Oswaldo Coimbra    08/03/2019 16:53

 

Vinicius de Moraes, como todo poeta, tinha espontaneidade de criança. Numa cena de conversa, gravada e postada na internet, ele aparece cercado de amigos bem- humorados. Que o desafiam, num tom brincalhão, a revelar como gostaria de voltar ao mundo, se houvesse reencarnação. Inicialmente, ele diz: “Gostaria de voltar como sou”. Mas, surpreende e diverte seus ouvintes, acrescentando: “Apenas com o pingolim um pouquinho maior”.
 
Bom, aquela suposta insuficiência que o poeta notava em sua anatomia, de qualquer forma, não teve maior influência em sua vida íntima - mostraram nove mulheres, que após conhecê-los, quiseram casar com ele. Portanto, pelo menos no caso dele, exige cuidado a sustentação da tese de Simone de Beauvoir, segundo a qual “o corpo é um destino”. Não que em outros casos isto não se mostre claramente.
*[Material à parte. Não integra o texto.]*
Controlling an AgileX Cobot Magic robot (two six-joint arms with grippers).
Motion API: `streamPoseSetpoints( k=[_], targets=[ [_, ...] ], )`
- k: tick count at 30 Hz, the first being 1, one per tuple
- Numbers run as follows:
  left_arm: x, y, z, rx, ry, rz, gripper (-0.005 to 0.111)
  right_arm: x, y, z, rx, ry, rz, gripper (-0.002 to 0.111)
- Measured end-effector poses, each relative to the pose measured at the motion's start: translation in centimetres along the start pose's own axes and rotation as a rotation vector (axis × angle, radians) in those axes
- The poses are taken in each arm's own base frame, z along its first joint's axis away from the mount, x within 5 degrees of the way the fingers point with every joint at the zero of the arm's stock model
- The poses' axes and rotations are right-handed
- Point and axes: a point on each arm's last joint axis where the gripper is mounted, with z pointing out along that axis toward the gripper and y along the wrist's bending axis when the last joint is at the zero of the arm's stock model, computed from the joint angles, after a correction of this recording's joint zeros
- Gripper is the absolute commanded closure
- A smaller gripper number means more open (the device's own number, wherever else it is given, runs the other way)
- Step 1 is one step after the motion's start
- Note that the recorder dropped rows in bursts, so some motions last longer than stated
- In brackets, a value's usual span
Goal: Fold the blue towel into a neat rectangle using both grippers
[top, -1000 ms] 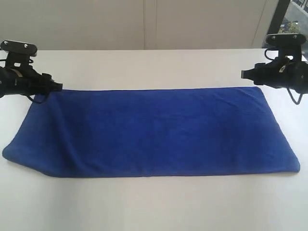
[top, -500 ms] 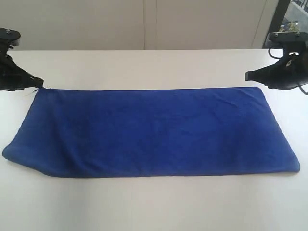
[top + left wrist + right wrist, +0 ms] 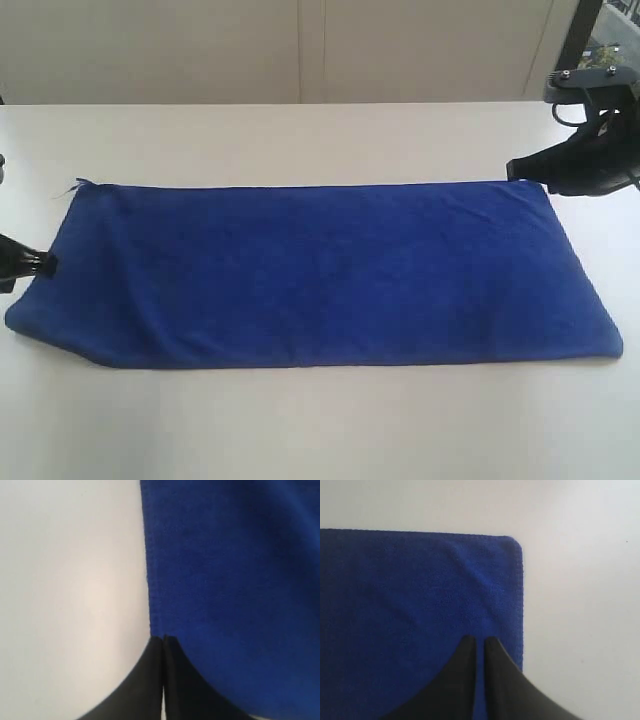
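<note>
1. Looking at a plain white surface (image 3: 320, 430) here, with a beige panelled wall (image 3: 200, 50) behind it and a sliver of window (image 3: 600, 40) at the wall's right end.
2. A long, deep royal-blue soft fabric towel (image 3: 320, 270) lies spread flat on the surface, running side to side, with a soft ridge near its left end.
3. The black left fingers (image 3: 145, 685) sit right at the hem of the towel's left short edge, tips touching it. The black right fingers (image 3: 457, 685) are over the towel's far right corner, just inside the hem.
4. Left fingers are pressed fully together; can't tell if any cloth is pinched. Right fingers are nearly together, with just a thin slit between them, and I can't tell if they've got cloth either.
</note>
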Motion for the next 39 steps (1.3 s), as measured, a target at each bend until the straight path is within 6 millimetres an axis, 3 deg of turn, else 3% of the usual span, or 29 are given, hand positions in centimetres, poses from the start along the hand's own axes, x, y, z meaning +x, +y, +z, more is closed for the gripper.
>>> streamPoseSetpoints(
  k=[3,10,16,24,39],
  targets=[
    [0.3,1.2,1.7,-0.017,0.033,-0.046,0.107,0.0,0.1,0.0,-0.002,-0.002,-0.005,0.101],
    [0.9,1.3,4.5,-0.015,0.088,-0.050,0.107,-0.1,0.1,0.0,-0.002,-0.010,-0.007,0.101],
    [0.9,1.3,4.7,-0.014,0.085,-0.040,0.107,-0.2,0.1,0.0,-0.001,-0.022,-0.007,0.101],
    [1.1,1.3,3.2,-0.013,0.117,-0.026,0.107,-0.2,0.1,0.0,-0.001,-0.026,-0.009,0.101],
    [1.2,0.7,4.2,-0.002,0.134,-0.004,0.107,-0.3,0.1,0.0,0.000,-0.032,-0.009,0.101]
  ],
)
Como nos dos rapazes que conseguem atuar em telenovelas somente por serem bonitos. E nos das moças que sobem ao altar para se casarem com sujeitos endinheirados graças à modelagem que imprimem em seus corpos nas academias.
 
Ainda assim, permanece relativa a verdade contida na tese da filósofa francesa. Vemos isto com nitidez nas biografias de dois seres humanos notoriamente bonitos, e, ainda influentes em nossos dias, embora tenham morrido há mais de quatro décadas – Elvis Presley e Che Guevara. Em que medida suas aparências físicas determinaram seus destinos? 
 
Quanto a Elvis, certamente, foram determinantes, no imenso êxito da sua carreira artística, seu talento rítmico de intérprete, sua voz privilegiadamente empostada - num período da música popular ainda influenciado pelo canto operístico -, e, o gênero musical, dentro do qual se ele firmou como rei. O qual atendeu à necessidade da juventude de expressar inconformismo comportamental, diante dos adultos que haviam levado a humanidade à Segunda Guerra Mundial. Ao lado disto, no entanto, obviamente, Elvis pôde se valer de sua beleza física para incrementar a carga de sensualidade, desde então, e, de modo definitivo, embutida nas apresentações de artistas do rock and roll.
 
Mais difícil é vislumbrar na trajetória de Guevara a presença da tese de Beauvoir. Pois, na verdade, a beleza física do argentino só se tornou relevante depois que ele foi morto. Seus executores tiveram de provar que o grande incentivador das transformações sociais revolucionárias naquela época já não existia. Como fazer isto, se o guerrilheiro que eles haviam aprisionado e fuzilado parecia um mendigo? Para que Guevara emergisse naquele corpo sujo, coberto de trapos, tiveram de mandar banhá-lo, cortaram seus cabelos e barba, arrancaram-lhe os farrapos. Assim, o cadáver exposto na rústica lavanderia do interior da Bolívia mostrou seu rosto de nazareno crucificado. Como uma escultura da Renascença.